> _Data for analysis_:
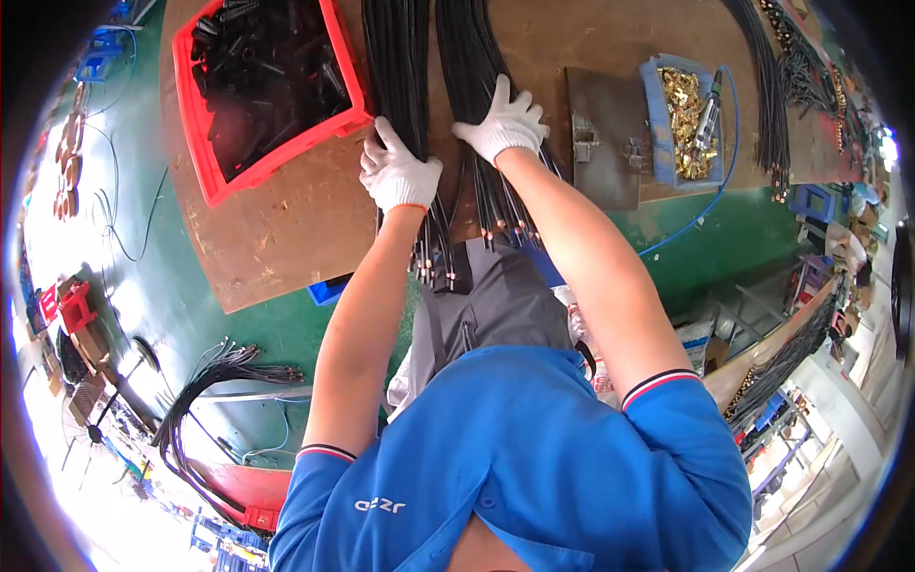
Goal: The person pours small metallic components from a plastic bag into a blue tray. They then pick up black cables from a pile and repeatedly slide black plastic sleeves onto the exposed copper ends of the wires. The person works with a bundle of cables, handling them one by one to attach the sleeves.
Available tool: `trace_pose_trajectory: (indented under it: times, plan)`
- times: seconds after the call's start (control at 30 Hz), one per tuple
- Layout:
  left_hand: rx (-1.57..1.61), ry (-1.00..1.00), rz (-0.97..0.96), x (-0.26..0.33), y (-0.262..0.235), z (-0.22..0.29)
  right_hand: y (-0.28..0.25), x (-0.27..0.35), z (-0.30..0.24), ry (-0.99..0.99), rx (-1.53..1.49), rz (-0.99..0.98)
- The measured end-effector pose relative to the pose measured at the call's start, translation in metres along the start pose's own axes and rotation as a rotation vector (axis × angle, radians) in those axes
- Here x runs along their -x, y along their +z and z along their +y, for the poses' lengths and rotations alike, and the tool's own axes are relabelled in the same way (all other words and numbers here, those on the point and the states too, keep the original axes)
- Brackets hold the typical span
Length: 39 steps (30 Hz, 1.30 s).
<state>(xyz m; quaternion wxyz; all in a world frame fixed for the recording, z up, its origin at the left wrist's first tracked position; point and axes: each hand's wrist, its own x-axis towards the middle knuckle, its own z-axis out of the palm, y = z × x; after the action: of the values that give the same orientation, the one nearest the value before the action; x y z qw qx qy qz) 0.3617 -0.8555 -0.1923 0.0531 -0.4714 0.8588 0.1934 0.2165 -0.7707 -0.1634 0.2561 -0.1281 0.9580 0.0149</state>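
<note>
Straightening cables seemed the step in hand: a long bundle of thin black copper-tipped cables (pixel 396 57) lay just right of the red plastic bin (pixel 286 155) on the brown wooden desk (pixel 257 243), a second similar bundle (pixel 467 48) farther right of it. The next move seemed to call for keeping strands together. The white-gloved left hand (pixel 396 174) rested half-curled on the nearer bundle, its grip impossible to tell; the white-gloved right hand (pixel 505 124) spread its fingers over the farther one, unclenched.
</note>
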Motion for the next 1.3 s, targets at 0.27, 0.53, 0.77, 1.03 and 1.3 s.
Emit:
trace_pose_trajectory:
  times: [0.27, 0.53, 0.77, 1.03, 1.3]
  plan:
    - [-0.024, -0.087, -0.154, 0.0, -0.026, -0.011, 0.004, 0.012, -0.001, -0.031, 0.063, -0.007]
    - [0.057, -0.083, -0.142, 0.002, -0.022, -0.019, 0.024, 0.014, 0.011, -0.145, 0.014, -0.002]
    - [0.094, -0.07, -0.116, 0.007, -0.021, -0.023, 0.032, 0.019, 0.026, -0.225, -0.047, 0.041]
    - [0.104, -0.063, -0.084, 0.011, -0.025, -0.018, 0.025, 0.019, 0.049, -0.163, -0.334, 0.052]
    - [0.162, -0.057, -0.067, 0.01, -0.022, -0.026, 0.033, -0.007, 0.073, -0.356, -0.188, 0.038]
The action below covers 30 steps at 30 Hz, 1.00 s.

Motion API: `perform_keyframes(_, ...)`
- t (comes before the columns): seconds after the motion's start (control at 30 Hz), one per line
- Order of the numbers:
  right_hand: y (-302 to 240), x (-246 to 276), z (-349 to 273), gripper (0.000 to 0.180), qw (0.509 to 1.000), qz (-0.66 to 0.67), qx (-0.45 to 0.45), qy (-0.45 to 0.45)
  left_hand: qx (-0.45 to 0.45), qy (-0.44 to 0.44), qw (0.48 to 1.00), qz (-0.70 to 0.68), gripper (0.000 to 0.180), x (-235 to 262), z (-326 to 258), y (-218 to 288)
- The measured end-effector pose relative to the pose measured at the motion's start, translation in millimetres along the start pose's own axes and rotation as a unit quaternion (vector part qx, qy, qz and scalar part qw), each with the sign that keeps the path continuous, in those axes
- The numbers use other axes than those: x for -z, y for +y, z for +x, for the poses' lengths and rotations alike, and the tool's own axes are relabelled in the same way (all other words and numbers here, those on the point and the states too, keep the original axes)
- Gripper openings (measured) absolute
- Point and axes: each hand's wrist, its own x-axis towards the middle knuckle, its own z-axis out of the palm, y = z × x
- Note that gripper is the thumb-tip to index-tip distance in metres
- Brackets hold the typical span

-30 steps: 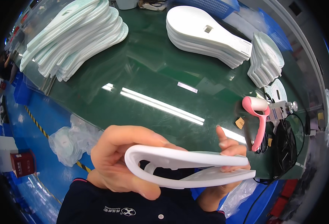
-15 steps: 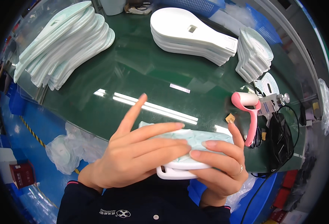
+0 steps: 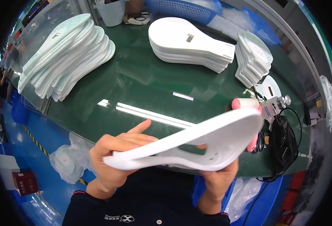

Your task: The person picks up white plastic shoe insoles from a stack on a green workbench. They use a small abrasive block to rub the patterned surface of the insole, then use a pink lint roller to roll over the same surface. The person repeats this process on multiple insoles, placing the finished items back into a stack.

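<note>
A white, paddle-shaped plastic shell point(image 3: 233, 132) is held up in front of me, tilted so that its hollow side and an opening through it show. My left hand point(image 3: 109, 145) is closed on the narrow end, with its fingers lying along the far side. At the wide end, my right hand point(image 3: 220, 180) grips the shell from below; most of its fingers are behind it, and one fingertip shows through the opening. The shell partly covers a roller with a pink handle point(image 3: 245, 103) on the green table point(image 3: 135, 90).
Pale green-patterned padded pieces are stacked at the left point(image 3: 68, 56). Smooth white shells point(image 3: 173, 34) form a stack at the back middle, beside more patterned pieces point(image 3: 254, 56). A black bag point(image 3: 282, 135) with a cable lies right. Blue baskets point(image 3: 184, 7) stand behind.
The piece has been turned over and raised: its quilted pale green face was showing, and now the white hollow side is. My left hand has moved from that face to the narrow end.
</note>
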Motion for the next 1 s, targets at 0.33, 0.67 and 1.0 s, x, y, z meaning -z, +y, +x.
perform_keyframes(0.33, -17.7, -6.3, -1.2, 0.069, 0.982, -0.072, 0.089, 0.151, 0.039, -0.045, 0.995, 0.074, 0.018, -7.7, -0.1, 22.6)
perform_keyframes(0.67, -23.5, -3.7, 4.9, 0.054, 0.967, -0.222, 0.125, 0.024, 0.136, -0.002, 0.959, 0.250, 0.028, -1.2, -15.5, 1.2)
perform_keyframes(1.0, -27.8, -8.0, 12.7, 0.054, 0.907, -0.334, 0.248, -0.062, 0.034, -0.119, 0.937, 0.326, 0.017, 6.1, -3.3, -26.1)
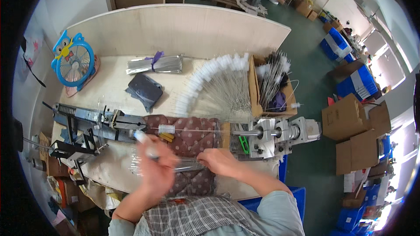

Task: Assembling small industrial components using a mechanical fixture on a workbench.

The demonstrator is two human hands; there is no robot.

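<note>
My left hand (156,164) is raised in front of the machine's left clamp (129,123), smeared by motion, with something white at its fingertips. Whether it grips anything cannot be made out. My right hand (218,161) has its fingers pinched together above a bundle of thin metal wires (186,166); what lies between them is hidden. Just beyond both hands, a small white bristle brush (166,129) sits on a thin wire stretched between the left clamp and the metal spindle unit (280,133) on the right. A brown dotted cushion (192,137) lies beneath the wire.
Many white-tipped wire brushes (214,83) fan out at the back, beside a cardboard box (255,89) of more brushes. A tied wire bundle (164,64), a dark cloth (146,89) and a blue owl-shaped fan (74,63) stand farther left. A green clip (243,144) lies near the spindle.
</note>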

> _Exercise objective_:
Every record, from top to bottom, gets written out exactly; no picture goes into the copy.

> _Written response_:
Goal: The person pours small metallic components from a plastic bag into a blue tray. They then pick up black cables from a pile and repeatedly slide black plastic sleeves onto the exposed copper ends of the wires. The person works with a bundle of cables, handling them one by one to attach the sleeves.
Available tool: `trace_pose_trajectory: (indented under it: times, plan)`
- times: seconds after the call's start (control at 30 Hz), one per tuple
- Layout:
  left_hand: rx (-1.57..1.61), ry (-1.00..1.00), rz (-0.97..0.96), x (-0.26..0.33), y (-0.262..0.235), z (-0.22..0.29)
  right_hand: y (-0.28..0.25), x (-0.27..0.35), z (-0.30..0.24), ry (-0.99..0.99), rx (-1.53..1.49), rz (-0.99..0.98)
- The measured end-effector pose relative to the pose measured at the call's start, translation in metres along the start pose's own axes and rotation as a rotation vector (axis × angle, radians) in those axes
- Here x runs along their -x, y along their +z and z along their +y, for the poses' lengths and rotations alike, and the tool's own axes are relabelled in the same way (all other words and numbers here, those on the point and the states too, keep the original axes)
- Brackets hold the typical span
Length: 39 steps (30 Hz, 1.30 s).
<state>(xyz m; quaternion wxyz; all in a world frame fixed for the recording, z up, its origin at the left wrist's first tracked position; point and axes: each hand's wrist, its own x-axis towards the middle knuckle, its own z-axis out of the palm, y = z × x; after the action: of the values that give the same orientation, the one nearest the value before the action; x y z qw qx qy qz) 0.3617 -0.8555 -0.1923 0.0531 -0.4714 0.8588 0.1934 0.2165 -0.7707 -0.1634 0.2561 -0.1281 0.9580 0.0149</state>
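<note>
Straightening cables seemed the step in hand: a long bundle of thin black copper-tipped cables (pixel 396 57) lay just right of the red plastic bin (pixel 286 155) on the brown wooden desk (pixel 257 243), a second similar bundle (pixel 467 48) farther right of it. The next move seemed to call for keeping strands together. The white-gloved left hand (pixel 396 174) rested half-curled on the nearer bundle, its grip impossible to tell; the white-gloved right hand (pixel 505 124) spread its fingers over the farther one, unclenched.
</note>
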Motion for the next 1.3 s, targets at 0.27, 0.53, 0.77, 1.03 and 1.3 s.
Emit:
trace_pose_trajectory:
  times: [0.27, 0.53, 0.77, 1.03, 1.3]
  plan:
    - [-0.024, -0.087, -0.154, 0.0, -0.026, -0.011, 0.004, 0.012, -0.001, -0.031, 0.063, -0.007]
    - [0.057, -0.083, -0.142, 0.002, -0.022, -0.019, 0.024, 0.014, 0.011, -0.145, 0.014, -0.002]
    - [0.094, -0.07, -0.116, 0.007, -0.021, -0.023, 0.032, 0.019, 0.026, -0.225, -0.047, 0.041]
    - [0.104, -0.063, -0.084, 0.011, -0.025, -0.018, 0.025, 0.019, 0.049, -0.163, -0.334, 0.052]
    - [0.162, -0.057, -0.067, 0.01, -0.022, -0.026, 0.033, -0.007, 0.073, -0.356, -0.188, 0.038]
The action below covers 30 steps at 30 Hz, 1.00 s.

Motion API: `perform_keyframes(_, ...)`
- t (comes before the columns): seconds after the motion's start (control at 30 Hz), one per line
- Order of the numbers:
  right_hand: y (-302 to 240), x (-246 to 276), z (-349 to 273), gripper (0.000 to 0.180), qw (0.509 to 1.000), qz (-0.66 to 0.67), qx (-0.45 to 0.45), qy (-0.45 to 0.45)
  left_hand: qx (-0.45 to 0.45), qy (-0.44 to 0.44), qw (0.48 to 1.00), qz (-0.70 to 0.68), gripper (0.000 to 0.180), x (-235 to 262), z (-326 to 258), y (-218 to 288)
- The measured end-effector pose relative to the pose measured at the motion's start, translation in millimetres along the start pose's own axes and rotation as a unit quaternion (vector part qx, qy, qz and scalar part qw), each with the sign that keeps the path continuous, in those axes
- The numbers use other axes than those: x for -z, y for +y, z for +x, for the poses' lengths and rotations alike, and the tool's own axes are relabelled in the same way (all other words and numbers here, those on the point and the states too, keep the original axes)
- Gripper openings (measured) absolute
- Point and axes: each hand's wrist, its own x-axis towards the middle knuckle, its own z-axis out of the palm, y = z × x
- Note that gripper is the thumb-tip to index-tip distance in metres
- Brackets hold the typical span

-30 steps: 
-15 steps: 
+0 steps: 

Your task: The person picks up white plastic shoe insoles from a stack on a green workbench. They use a small abrasive block to rub the patterned surface of the insole, then use a pink lint roller to roll over the same surface. The person repeats this process on multiple insoles, placing the finished items back into a stack.

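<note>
A white, paddle-shaped plastic shell point(image 3: 233, 132) is held up in front of me, tilted so that its hollow side and an opening through it show. My left hand point(image 3: 109, 145) is closed on the narrow end, with its fingers lying along the far side. At the wide end, my right hand point(image 3: 220, 180) grips the shell from below; most of its fingers are behind it, and one fingertip shows through the opening. The shell partly covers a roller with a pink handle point(image 3: 245, 103) on the green table point(image 3: 135, 90).
Pale green-patterned padded pieces are stacked at the left point(image 3: 68, 56). Smooth white shells point(image 3: 173, 34) form a stack at the back middle, beside more patterned pieces point(image 3: 254, 56). A black bag point(image 3: 282, 135) with a cable lies right. Blue baskets point(image 3: 184, 7) stand behind.
The piece has been turned over and raised: its quilted pale green face was showing, and now the white hollow side is. My left hand has moved from that face to the narrow end.
</note>
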Motion for the next 1 s, targets at 0.33, 0.67 and 1.0 s, x, y, z meaning -z, +y, +x.
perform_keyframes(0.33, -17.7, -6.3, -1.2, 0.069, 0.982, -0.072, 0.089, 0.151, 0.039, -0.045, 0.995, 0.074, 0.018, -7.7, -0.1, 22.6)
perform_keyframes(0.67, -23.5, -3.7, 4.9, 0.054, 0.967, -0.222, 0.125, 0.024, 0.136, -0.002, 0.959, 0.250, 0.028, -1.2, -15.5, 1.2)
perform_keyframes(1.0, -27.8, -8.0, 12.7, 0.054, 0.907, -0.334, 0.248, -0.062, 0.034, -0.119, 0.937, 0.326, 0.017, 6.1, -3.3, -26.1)

Task: Assembling small industrial components using a mechanical fixture on a workbench.

The demonstrator is two human hands; there is no robot.

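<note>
My left hand (156,164) is raised in front of the machine's left clamp (129,123), smeared by motion, with something white at its fingertips. Whether it grips anything cannot be made out. My right hand (218,161) has its fingers pinched together above a bundle of thin metal wires (186,166); what lies between them is hidden. Just beyond both hands, a small white bristle brush (166,129) sits on a thin wire stretched between the left clamp and the metal spindle unit (280,133) on the right. A brown dotted cushion (192,137) lies beneath the wire.
Many white-tipped wire brushes (214,83) fan out at the back, beside a cardboard box (255,89) of more brushes. A tied wire bundle (164,64), a dark cloth (146,89) and a blue owl-shaped fan (74,63) stand farther left. A green clip (243,144) lies near the spindle.
</note>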

The full answer has been given.